What needs to be done: Looking through the listing that follows, count every line with the string "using" and state the number alone.

Dataset records:

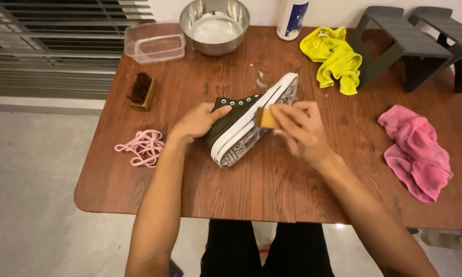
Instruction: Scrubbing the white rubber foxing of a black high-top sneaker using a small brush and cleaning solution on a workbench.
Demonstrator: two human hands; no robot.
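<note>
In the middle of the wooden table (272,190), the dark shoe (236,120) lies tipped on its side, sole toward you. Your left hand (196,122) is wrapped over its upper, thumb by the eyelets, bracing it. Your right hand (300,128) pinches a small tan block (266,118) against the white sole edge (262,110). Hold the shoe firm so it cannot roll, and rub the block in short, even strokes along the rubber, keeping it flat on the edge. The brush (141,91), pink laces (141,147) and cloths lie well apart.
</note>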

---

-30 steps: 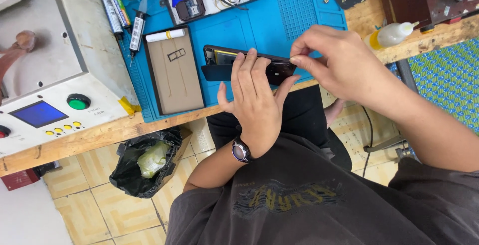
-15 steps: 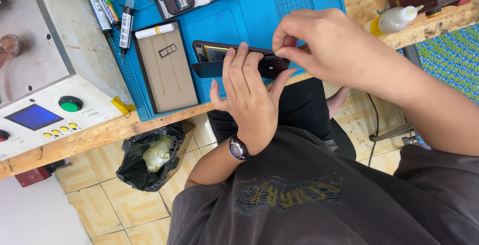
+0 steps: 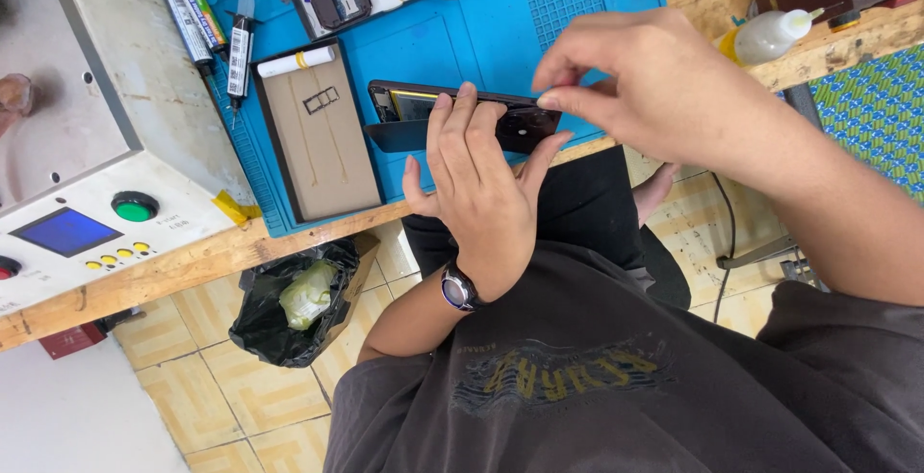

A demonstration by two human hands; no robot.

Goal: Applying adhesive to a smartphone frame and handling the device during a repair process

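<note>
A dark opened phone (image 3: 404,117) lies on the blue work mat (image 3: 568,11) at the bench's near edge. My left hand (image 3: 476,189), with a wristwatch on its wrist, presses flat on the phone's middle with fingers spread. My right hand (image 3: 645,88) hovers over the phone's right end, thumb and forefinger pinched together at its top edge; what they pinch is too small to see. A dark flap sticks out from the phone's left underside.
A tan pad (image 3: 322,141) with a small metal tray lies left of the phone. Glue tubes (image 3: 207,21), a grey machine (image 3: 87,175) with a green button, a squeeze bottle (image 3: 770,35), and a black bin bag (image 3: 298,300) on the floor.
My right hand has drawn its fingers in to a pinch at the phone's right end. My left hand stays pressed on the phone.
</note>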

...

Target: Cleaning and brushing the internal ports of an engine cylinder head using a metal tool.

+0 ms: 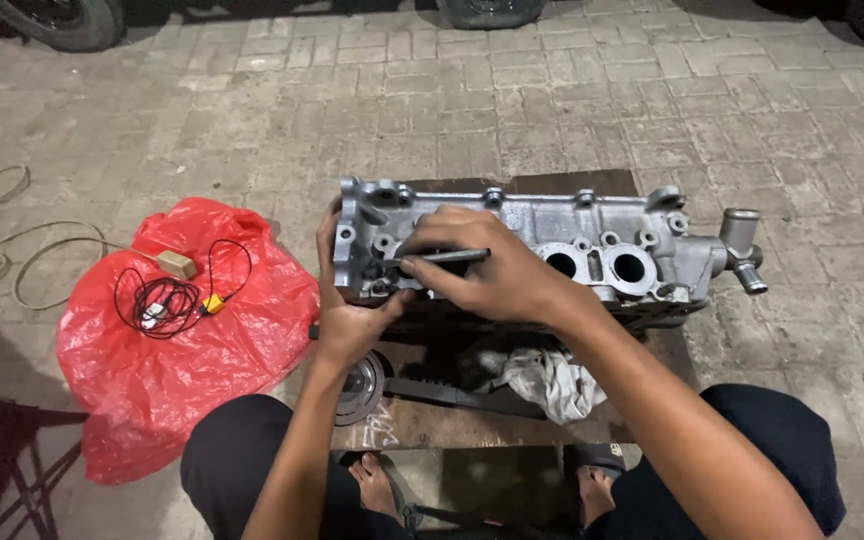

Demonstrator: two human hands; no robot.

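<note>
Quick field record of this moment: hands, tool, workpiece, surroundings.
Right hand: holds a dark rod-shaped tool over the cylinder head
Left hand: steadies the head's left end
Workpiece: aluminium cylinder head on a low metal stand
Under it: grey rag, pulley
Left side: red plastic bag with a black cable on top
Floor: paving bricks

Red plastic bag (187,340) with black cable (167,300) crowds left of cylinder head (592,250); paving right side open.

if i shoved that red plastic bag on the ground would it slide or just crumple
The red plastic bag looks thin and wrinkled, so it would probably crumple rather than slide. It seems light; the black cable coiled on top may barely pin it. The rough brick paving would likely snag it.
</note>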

Final answer: 2